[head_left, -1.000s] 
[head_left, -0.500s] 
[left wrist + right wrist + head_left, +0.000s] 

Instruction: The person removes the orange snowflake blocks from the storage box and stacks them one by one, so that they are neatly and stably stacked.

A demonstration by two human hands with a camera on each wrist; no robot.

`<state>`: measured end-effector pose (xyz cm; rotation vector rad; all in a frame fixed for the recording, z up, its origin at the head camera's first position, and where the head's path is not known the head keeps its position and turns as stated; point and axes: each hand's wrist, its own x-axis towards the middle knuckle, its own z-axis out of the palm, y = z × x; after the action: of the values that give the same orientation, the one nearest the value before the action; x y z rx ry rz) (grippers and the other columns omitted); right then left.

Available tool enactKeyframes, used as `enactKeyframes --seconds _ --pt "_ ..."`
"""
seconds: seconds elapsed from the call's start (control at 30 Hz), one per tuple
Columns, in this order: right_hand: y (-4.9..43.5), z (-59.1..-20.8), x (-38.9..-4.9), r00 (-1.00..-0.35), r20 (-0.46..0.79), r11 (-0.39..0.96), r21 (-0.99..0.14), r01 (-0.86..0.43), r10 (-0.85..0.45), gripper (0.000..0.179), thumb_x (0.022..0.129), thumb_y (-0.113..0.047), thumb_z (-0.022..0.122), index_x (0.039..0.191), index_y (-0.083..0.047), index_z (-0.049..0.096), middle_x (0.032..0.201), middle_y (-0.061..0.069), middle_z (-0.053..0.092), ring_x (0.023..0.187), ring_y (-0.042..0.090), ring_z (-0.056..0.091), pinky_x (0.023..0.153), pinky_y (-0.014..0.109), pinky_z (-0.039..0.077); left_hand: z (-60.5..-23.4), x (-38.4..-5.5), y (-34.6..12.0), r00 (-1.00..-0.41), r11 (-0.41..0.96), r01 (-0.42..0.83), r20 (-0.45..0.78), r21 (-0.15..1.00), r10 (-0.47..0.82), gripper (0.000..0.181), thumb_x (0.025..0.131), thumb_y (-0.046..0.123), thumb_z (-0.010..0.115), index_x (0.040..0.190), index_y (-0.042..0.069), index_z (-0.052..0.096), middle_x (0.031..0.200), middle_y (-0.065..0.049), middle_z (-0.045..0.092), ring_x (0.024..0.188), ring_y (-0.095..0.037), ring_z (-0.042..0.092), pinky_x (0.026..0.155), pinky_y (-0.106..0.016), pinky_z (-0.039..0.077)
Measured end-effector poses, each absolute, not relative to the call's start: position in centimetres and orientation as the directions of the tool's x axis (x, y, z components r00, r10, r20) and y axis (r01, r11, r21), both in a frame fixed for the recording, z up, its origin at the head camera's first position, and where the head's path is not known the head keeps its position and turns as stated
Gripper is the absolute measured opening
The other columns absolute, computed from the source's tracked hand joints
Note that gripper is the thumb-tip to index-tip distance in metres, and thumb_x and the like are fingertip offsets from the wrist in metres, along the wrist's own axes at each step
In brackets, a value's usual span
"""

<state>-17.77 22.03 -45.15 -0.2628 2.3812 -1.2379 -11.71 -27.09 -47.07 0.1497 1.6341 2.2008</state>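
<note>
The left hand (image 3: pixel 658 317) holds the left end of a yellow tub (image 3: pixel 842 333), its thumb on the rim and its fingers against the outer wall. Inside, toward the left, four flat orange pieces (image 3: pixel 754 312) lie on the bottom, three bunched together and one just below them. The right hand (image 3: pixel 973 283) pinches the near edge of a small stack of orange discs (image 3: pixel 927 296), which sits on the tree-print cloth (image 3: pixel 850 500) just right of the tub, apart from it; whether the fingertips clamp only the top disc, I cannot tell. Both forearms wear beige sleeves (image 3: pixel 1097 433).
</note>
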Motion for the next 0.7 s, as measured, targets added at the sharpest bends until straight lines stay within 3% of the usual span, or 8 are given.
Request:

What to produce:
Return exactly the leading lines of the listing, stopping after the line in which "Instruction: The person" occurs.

The completed task:
[head_left, -1.000s] 
[head_left, -0.500s] 
[left wrist + right wrist + head_left, +0.000s] 

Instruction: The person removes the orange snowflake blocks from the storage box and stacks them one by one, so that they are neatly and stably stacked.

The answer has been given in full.